● **Directions for this task**:
Starting at the line that contains "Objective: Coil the" and ending at the line that contains "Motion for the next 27", the lines below are to be given again exactly, with nothing added.

The input START

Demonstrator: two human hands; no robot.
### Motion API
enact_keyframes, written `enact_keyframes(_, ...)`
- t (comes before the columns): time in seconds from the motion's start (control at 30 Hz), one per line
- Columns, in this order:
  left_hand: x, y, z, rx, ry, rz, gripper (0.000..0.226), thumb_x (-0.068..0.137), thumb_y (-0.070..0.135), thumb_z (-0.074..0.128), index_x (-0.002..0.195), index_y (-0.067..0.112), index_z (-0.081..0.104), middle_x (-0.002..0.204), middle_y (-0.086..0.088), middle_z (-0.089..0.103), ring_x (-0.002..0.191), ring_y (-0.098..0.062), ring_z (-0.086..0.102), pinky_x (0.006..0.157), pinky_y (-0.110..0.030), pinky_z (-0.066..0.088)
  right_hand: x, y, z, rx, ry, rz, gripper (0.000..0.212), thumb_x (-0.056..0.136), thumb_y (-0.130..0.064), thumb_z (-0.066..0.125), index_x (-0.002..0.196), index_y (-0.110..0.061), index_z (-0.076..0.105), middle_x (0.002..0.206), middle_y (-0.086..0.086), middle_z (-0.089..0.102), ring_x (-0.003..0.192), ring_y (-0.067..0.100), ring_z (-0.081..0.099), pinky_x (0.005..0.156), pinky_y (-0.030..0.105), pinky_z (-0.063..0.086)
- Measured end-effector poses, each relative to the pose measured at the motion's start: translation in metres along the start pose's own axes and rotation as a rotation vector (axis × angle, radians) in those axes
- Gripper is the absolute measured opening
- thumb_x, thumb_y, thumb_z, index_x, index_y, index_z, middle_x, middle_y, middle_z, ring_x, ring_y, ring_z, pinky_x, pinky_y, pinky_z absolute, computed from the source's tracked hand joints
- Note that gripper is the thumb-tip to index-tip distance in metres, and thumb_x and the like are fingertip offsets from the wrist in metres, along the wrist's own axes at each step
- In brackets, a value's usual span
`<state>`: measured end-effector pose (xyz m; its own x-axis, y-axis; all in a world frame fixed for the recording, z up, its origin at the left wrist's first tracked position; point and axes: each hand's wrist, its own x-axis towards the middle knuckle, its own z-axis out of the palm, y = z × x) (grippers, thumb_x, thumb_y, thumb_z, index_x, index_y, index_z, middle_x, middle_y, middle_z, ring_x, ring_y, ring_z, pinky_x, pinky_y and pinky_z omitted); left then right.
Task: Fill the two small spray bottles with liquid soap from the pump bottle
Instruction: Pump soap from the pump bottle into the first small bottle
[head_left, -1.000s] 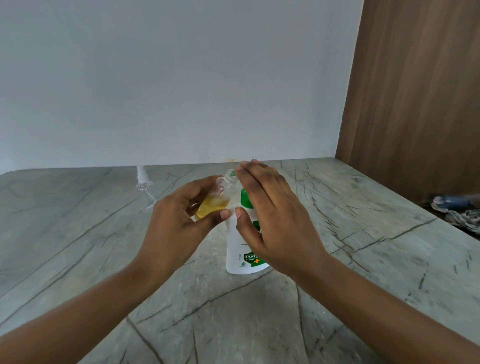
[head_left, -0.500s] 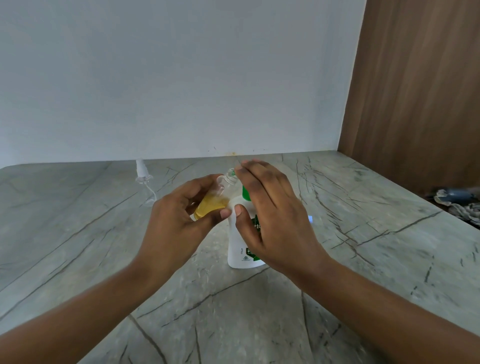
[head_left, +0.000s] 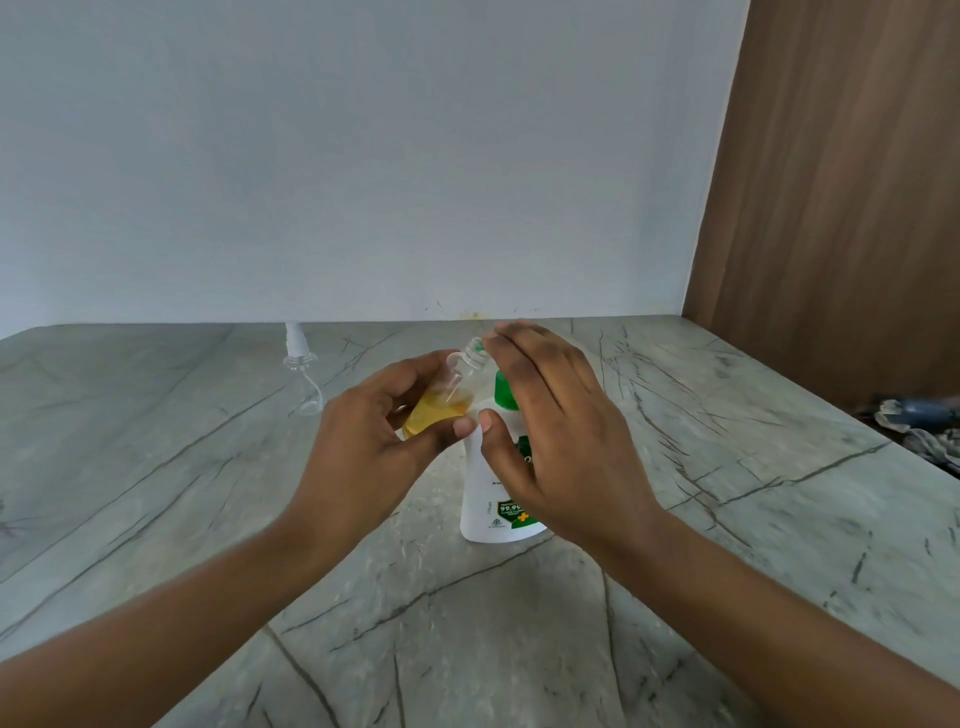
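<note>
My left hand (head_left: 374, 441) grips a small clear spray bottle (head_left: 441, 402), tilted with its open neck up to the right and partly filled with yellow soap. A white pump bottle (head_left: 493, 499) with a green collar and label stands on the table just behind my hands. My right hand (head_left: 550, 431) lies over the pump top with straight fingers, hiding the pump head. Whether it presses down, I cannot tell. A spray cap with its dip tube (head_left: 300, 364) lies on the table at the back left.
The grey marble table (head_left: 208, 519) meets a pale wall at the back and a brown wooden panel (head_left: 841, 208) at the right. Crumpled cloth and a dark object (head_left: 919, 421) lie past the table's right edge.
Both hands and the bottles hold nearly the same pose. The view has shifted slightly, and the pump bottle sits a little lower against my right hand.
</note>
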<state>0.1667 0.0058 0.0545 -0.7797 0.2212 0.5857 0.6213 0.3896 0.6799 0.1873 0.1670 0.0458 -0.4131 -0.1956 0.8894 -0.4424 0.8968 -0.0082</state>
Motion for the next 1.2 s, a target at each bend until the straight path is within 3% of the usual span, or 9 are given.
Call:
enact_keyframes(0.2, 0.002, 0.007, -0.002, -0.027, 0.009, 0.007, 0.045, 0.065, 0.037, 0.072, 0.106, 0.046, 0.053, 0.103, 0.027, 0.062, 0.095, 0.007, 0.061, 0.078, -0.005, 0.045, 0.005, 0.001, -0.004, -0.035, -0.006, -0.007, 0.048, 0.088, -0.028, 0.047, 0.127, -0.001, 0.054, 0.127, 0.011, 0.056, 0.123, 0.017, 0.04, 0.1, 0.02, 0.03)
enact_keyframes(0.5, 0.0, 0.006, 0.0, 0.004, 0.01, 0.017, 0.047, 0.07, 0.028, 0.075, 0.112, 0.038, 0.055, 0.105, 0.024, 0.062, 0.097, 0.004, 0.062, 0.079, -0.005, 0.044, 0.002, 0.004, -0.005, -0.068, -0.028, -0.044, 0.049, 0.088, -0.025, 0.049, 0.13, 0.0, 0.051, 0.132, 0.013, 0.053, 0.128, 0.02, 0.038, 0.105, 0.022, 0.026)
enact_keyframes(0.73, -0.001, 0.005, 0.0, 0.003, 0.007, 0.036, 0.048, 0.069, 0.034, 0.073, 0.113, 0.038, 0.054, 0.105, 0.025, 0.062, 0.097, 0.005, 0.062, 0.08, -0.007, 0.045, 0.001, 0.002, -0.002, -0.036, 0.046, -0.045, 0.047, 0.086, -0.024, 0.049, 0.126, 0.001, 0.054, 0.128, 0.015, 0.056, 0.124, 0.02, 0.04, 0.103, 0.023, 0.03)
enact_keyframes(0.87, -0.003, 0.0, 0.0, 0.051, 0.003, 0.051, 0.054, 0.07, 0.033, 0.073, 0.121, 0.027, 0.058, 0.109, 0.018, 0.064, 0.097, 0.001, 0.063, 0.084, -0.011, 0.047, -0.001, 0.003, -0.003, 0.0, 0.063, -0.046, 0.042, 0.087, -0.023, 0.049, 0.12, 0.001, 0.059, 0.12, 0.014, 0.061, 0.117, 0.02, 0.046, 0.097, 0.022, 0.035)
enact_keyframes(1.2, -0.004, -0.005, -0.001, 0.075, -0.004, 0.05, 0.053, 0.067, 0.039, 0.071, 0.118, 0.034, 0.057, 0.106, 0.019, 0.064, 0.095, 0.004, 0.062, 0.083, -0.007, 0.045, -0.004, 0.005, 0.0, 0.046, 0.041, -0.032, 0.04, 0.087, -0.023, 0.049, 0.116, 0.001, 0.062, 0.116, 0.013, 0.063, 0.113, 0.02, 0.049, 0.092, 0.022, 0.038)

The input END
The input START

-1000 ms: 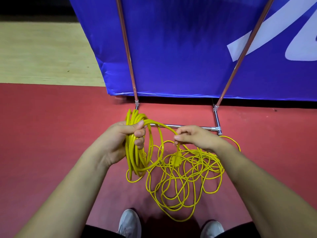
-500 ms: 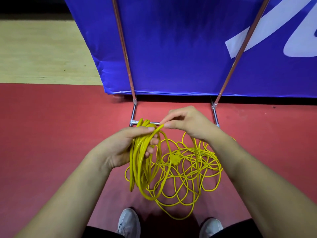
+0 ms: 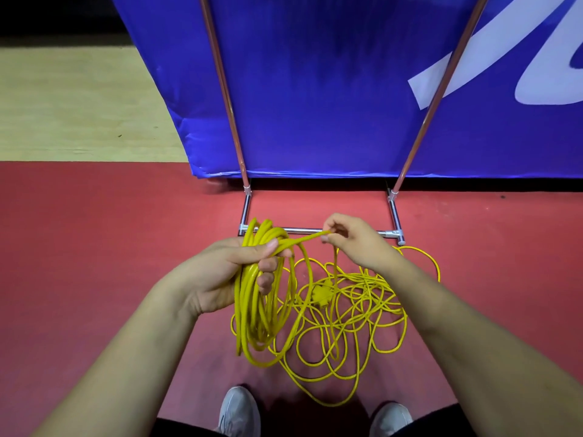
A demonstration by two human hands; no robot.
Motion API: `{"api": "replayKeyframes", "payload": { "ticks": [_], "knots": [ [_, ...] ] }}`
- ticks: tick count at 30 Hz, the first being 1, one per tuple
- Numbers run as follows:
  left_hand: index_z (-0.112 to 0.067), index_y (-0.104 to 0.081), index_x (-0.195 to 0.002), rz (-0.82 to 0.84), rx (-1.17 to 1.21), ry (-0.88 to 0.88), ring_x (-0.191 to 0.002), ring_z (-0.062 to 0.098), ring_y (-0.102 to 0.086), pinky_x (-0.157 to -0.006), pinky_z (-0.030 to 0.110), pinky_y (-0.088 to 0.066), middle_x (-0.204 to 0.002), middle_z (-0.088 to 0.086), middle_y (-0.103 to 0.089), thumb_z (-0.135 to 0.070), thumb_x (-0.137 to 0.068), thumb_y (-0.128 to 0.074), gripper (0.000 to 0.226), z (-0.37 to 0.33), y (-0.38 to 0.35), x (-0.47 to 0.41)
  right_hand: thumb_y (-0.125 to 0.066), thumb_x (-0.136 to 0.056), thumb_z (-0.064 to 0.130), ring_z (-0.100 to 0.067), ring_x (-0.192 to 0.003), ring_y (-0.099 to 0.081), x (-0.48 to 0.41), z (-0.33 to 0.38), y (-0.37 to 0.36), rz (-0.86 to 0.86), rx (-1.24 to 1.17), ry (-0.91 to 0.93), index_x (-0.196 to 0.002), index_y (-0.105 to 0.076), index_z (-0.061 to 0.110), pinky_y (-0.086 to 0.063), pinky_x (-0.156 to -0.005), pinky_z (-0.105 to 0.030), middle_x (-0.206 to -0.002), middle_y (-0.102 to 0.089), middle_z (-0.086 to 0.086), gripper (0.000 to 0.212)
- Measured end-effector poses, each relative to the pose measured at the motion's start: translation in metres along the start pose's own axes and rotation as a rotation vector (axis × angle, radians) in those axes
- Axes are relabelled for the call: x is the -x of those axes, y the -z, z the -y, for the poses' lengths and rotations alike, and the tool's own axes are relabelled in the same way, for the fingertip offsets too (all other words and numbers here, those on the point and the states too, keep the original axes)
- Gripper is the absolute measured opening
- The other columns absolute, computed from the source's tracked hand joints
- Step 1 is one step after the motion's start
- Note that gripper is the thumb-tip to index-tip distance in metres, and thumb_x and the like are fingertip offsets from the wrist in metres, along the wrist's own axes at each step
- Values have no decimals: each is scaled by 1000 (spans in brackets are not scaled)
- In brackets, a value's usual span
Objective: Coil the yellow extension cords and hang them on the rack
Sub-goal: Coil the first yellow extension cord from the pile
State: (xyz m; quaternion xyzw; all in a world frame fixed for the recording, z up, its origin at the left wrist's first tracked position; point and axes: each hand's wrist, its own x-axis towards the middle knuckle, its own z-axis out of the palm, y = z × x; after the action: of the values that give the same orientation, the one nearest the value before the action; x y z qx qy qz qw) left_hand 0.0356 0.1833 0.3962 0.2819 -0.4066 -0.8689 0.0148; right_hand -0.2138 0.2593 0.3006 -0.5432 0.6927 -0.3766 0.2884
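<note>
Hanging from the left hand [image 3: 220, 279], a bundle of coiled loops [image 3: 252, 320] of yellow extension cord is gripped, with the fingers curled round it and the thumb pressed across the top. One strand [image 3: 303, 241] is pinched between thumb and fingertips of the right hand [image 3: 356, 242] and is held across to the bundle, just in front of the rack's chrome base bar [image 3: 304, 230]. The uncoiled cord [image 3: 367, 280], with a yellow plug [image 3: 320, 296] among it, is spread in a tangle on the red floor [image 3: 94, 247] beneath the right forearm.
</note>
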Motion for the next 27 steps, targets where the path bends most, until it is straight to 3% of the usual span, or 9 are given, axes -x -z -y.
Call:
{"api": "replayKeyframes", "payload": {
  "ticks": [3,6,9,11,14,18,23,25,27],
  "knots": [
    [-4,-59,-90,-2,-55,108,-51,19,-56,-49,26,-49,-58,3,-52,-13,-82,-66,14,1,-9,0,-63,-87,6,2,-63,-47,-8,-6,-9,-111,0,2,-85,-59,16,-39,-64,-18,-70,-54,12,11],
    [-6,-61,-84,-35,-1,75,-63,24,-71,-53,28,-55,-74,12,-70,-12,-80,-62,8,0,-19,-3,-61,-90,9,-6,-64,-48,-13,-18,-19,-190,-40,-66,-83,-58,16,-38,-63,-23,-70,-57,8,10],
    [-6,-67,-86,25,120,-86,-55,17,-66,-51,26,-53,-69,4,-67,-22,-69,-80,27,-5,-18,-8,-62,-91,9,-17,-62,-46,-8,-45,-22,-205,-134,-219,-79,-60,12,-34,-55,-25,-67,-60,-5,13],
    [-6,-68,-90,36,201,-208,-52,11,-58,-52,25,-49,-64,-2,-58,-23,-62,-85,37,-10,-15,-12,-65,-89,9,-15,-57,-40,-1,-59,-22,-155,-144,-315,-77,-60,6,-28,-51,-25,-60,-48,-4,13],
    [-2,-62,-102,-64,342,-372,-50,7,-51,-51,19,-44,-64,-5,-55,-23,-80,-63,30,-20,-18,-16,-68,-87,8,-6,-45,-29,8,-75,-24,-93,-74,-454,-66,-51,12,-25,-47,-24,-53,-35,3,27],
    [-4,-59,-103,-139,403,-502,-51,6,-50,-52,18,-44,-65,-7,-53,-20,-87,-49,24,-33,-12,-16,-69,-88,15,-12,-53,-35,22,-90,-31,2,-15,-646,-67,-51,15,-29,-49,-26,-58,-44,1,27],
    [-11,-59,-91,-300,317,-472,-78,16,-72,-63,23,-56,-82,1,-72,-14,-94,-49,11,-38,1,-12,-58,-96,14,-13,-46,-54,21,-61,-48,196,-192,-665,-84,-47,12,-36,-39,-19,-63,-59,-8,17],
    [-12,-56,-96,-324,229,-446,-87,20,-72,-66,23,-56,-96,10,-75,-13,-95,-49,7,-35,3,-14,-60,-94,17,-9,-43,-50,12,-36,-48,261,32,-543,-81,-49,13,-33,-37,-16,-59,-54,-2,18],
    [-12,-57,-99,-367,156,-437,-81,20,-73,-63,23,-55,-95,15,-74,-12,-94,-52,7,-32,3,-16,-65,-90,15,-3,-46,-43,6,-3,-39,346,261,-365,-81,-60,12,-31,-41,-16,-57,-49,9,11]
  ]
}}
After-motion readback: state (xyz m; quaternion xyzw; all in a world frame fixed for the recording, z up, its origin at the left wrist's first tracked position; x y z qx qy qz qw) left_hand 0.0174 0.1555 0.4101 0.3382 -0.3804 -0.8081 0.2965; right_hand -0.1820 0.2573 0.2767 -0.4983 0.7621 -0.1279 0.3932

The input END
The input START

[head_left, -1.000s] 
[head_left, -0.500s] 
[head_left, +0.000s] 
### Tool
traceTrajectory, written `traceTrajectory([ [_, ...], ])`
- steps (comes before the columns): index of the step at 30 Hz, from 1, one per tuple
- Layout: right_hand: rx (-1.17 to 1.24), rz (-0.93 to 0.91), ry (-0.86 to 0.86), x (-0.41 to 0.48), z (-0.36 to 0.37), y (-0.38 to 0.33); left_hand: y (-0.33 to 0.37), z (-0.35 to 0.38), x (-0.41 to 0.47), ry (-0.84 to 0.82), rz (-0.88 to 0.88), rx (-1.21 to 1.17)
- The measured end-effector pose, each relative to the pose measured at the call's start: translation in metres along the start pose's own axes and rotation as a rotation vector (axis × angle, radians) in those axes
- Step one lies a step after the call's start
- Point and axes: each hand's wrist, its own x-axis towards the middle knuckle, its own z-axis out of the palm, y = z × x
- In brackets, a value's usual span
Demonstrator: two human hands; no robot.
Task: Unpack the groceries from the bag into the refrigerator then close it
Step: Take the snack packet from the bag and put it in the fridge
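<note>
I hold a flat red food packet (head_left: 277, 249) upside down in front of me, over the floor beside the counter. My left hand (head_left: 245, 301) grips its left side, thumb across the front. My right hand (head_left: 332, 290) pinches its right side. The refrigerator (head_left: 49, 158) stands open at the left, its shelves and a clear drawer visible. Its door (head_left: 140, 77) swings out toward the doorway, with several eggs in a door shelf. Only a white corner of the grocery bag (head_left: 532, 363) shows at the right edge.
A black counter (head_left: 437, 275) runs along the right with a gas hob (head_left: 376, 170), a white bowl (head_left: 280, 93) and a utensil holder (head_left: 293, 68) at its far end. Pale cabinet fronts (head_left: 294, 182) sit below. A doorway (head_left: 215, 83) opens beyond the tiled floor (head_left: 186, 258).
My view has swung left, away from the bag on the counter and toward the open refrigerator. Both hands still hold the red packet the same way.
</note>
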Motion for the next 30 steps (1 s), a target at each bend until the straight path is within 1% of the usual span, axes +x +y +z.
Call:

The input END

● **Written solution**:
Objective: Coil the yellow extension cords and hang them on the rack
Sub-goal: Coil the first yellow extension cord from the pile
State: (xyz m; quaternion xyzw; all in a world frame fixed for the recording, z up, its origin at the left wrist's first tracked position; point and axes: each hand's wrist, its own x-axis towards the middle knuckle, its own z-axis out of the palm, y = z × x; after the action: of the values that give the same orientation, the one nearest the value before the action; x y z qx qy qz qw) left_hand 0.0356 0.1833 0.3962 0.2819 -0.4066 -0.8689 0.0148; right_hand -0.2138 0.2593 0.3006 -0.5432 0.6927 -0.3766 0.2884
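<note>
Hanging from the left hand [image 3: 220, 279], a bundle of coiled loops [image 3: 252, 320] of yellow extension cord is gripped, with the fingers curled round it and the thumb pressed across the top. One strand [image 3: 303, 241] is pinched between thumb and fingertips of the right hand [image 3: 356, 242] and is held across to the bundle, just in front of the rack's chrome base bar [image 3: 304, 230]. The uncoiled cord [image 3: 367, 280], with a yellow plug [image 3: 320, 296] among it, is spread in a tangle on the red floor [image 3: 94, 247] beneath the right forearm.
</note>
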Motion for the next 27 steps, targets where the path bends most, until it is straight to 3% of the usual span, or 9 are given, axes -x -z -y.

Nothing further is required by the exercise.